Main outcome measures Growth, hospital admissions, longstanding illness/disability, wheezing/asthma, use of prescribed drugs, and parental rating of their children’s health.
Results Measures of general health, hospital admissions, and longstanding illness showed a gradient of increasing risk of poorer outcome with decreasing gestation, suggesting a “dose-response” effect of prematurity. The greatest contribution to disease burden at 3 and 5 years was in children born late/moderate preterm or early term. Population attributable fractions for having at least three hospital admissions between 9 months and 5 years were 5.7% (95% confidence interval 2.0% to 10.0%) for birth at 32-36 weeks and 7.2% (1.4% to 13.6%) for birth at 37-38 weeks, compared with 3.8% (1.3% to 6.5%) for children born very preterm (<32 weeks). Similarly, 2.7% (1.1% to 4.3%), 5.4% (2.4% to 8.6%), and 5.4% (0.7% to 10.5%) of limiting longstanding illness at 5 years were attributed to very preterm birth, moderate/late preterm birth, and early term birth.
Conclusions These results suggest that health outcomes of moderate/late preterm and early term babies are worse than those of full term babies. Additional research should quantify how much of the effect is due to maternal/fetal complications rather than prematurity itself. Irrespective of the reason for preterm birth, large numbers of these babies present a greater burden on public health services than very preterm babies.
Very preterm infants, born before 32 weeks of gestation, have high rates of neonatal morbidity and mortality and have therefore been the centre of most research into outcomes following preterm birth.1 In contrast, data on long term health outcomes of infants born between 32 and 36 weeks of gestation are scarce. Moderate (32-33 weeks) and late (34-36 weeks) preterm infants represent 6-7% of all births and around 75% of preterm births annually in the United Kingdom.2 Recent studies have consistently shown higher mortality, increased neonatal morbidity, and worse neurodevelopmental and educational outcomes in these infants compared with those of at least 37 weeks’ gestation,3 4 5 6 7 8 9 10 11 12 although on average their problems are less severe than those of very preterm infants.5 More recently, a gradient of risk even beyond 37 weeks’ gestation has been described, showing early term (37-38 weeks) infants to be at higher risk of poorer developmental and educational outcomes than full term (39-41 weeks) infants.13 14 Health outcomes in childhood for late and moderate preterm infants have not been investigated so far. In the UK, neonatal data for babies of at least 32 weeks’ gestation are not routinely collected, and these babies are not routinely followed up after discharge from neonatal hospital care. The contribution of this group to the burden of later disease associated with preterm and early term birth is therefore unclear.

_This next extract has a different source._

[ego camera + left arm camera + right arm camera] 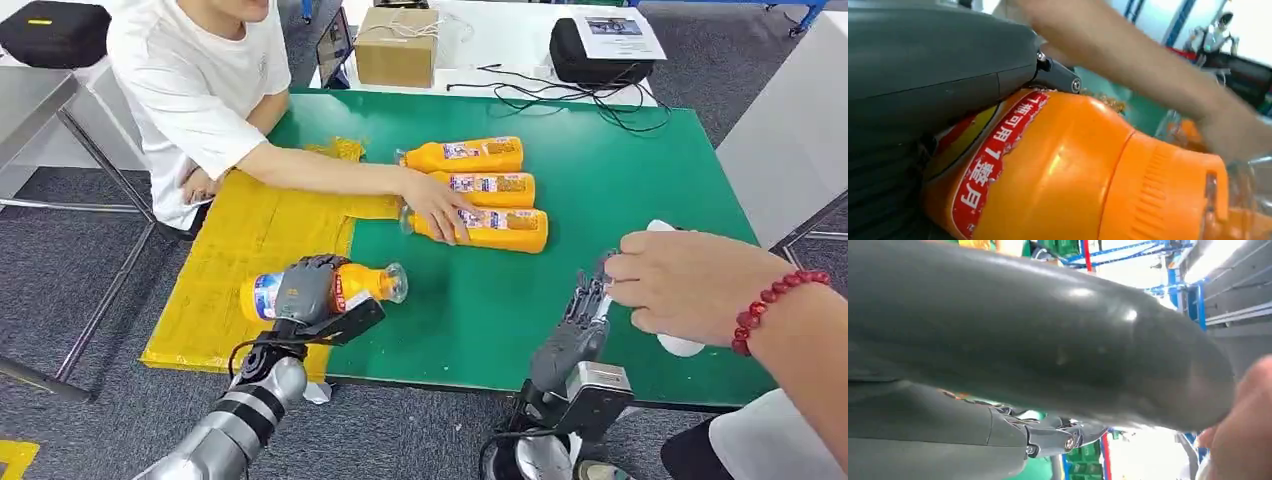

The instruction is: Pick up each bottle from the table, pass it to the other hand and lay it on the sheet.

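Currently, seen from the robot's head, a green table [600,190] carries a yellow sheet [240,250] along its left side. The robot's left hand [305,288] grips an orange bottle [345,288] around the middle, holding it on its side over the sheet's right edge, cap pointing right toward the green surface. From the left wrist camera, the same bottle [1063,170] sits tight against the dark palm, red label and ribbed orange cap close to the lens. Whether the bottle already rests on the sheet or hangs just above it cannot be told. The robot's right hand [580,320] stands near the table's front edge with fingers pointing up and holding nothing; a person's hand [690,280], wearing a red bead bracelet [775,305], touches its fingertips, so how far the fingers are spread is hard to judge. Three more bottles [480,190] lie side by side in the middle of the table, and a seated person in a white shirt [195,80] reaches an arm across the sheet to rest a hand on the nearest of them. Judging by this layout, the handover looks finished and the laying-down step is in hand. The next move probably calls for lowering the bottle fully onto the sheet, then spreading the fingers gently so the round body does not roll off toward the green surface.
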You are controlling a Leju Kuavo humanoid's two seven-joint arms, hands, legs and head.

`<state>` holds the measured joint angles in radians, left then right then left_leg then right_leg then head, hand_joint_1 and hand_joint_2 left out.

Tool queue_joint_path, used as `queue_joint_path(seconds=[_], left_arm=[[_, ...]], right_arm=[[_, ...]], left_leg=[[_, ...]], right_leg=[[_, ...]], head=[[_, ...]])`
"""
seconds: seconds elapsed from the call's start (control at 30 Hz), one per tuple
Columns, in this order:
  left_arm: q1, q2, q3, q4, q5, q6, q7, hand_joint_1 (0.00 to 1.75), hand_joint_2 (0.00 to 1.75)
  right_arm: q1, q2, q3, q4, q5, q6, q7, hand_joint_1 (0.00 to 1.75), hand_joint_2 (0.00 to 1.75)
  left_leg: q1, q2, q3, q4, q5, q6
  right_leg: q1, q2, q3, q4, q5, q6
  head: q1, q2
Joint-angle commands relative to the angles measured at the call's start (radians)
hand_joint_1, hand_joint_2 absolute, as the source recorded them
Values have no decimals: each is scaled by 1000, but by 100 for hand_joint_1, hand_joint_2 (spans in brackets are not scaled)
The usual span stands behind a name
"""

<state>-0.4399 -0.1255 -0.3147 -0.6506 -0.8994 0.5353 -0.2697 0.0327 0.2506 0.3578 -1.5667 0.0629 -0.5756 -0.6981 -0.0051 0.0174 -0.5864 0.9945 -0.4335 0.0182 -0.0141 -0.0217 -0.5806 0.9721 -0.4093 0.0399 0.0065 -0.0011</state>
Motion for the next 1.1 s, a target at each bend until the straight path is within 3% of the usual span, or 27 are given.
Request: queue_joint_path(seconds=[0.03, 0.07, 0.1, 0.13, 0.17, 0.33, 0.37, 0.4, 0.83, 1.1], left_arm=[[-116, 31, 21, 227, -15, -54, 24, 175, 175], [-118, 29, 17, 231, -21, -63, 36, 175, 175], [-122, 24, 6, 240, -39, -89, 69, 159, 175], [-126, 23, -4, 246, -54, -116, 93, 112, 175], [-127, 19, -5, 243, -64, -124, 118, 54, 175], [-127, 19, -5, 243, -64, -124, 118, 54, 175], [-130, 16, -1, 244, -61, -135, 121, 14, 175], [-133, 14, 2, 247, -57, -167, 123, 5, 175], [-165, -17, 49, 253, 53, -489, 110, 0, 175], [-161, -21, 67, 239, 93, -519, 92, 0, 175]], right_arm=[[-24, -2, -7, 72, -16, 4, 0, 0, 0], [-24, -2, -9, 76, -18, 7, 0, 0, 0], [-25, -2, -12, 79, -17, 9, 0, 0, 0], [-26, -1, -15, 83, -16, 9, 0, 0, 0], [-30, 2, -20, 87, -16, 11, 0, 0, 0], [-30, 2, -20, 87, -16, 11, 0, 0, 0], [-32, 3, -23, 89, -15, 10, 0, 0, 0], [-33, 5, -27, 89, -15, 11, 0, 0, 0], [-68, 17, -46, 144, -15, 10, 0, 0, 0], [-68, 16, -45, 143, -14, 8, 0, 0, 0]], left_leg=[[3, 1, 6, 0, -2, -3], [2, 0, 3, 0, -1, -2], [2, 1, 4, 0, -1, -2], [2, 0, 4, 0, -1, -2], [1, 0, 3, -1, 0, -2], [2, 1, 6, -1, 0, -2], [1, 2, 5, -1, 0, -2], [2, 3, 6, -1, -1, -2], [2, -3, 6, -1, 1, -2], [2, -5, 7, -1, 4, 0]], right_leg=[[3, 6, 6, -1, 0, -3], [2, 3, 3, -1, 0, -2], [2, 4, 3, -1, 0, -2], [2, 3, 4, -1, 0, -2], [1, 2, 2, -1, 0, -1], [1, 4, 5, -1, 0, -2], [1, 4, 4, -1, 0, -2], [1, 5, 5, -1, 0, -2], [2, 2, 7, -2, 1, -2], [1, -2, 9, -2, 1, -1]], head=[[0, 0], [0, 0], [0, 0], [0, 0], [0, 0], [0, 0], [0, 0], [0, 0], [0, 0], [0, 0]])
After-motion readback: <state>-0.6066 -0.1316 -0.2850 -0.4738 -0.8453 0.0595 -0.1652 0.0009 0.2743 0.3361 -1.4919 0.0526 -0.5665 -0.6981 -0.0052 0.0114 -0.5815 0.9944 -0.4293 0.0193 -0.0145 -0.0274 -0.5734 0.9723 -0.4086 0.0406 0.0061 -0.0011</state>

We report results of a secondary analysis of publicly available data from the Millennium Cohort Study (MCS), a nationally representative prospective cohort study in the UK. This analysis focused on effects of gestational age on health outcomes at 3 and 5 years of age and disease burden in early childhood.
The MCS is a longitudinal study of 18 818 infants born in the UK.15 It is based on a random two stage sample drawn from child benefit registers. Infants born in England and Wales between September 2000 and August 2001 and in Scotland and Northern Ireland between November 2000 and January 2002 were included if alive and living in the UK at 9 months of age. Child benefit is a financial social benefit in the UK, covering all children except those with recent or temporary immigrant status. Stratified sampling at electoral ward level with over-sampling of ethnic minority and disadvantaged areas ensured adequate representation of these populations. Trained interviewers interviewed parents and assessments were carried out in children’s homes when they were 9 months, 3 years, and 5 years old.
Calculation of gestational age
Gestational age in weeks was calculated on the basis of the mother’s report of her expected due date. In the MCS, this corresponded well with routine hospital records of gestational age.16 We divided gestational age at birth into very preterm (23-31 weeks), moderate preterm (32-33 weeks), late preterm (34-36 weeks), early term (37-38 weeks), and full term (39-41 weeks). We excluded post-term infants (42-43 weeks) because preterm and post-term birth are known to have different causes and because comparison with hospital data showed that post-term birth was prone to misclassification in our study.16 We identified implausible combinations of birth weight and gestational age as those that were larger or smaller than the median plus or minus twice the interquartile range, using birth weight for gestational age centiles as reported by Bonellie et al.17 In cases of maternal diabetes, we considered birth weights over these limits to be plausible. These steps excluded 97 observations.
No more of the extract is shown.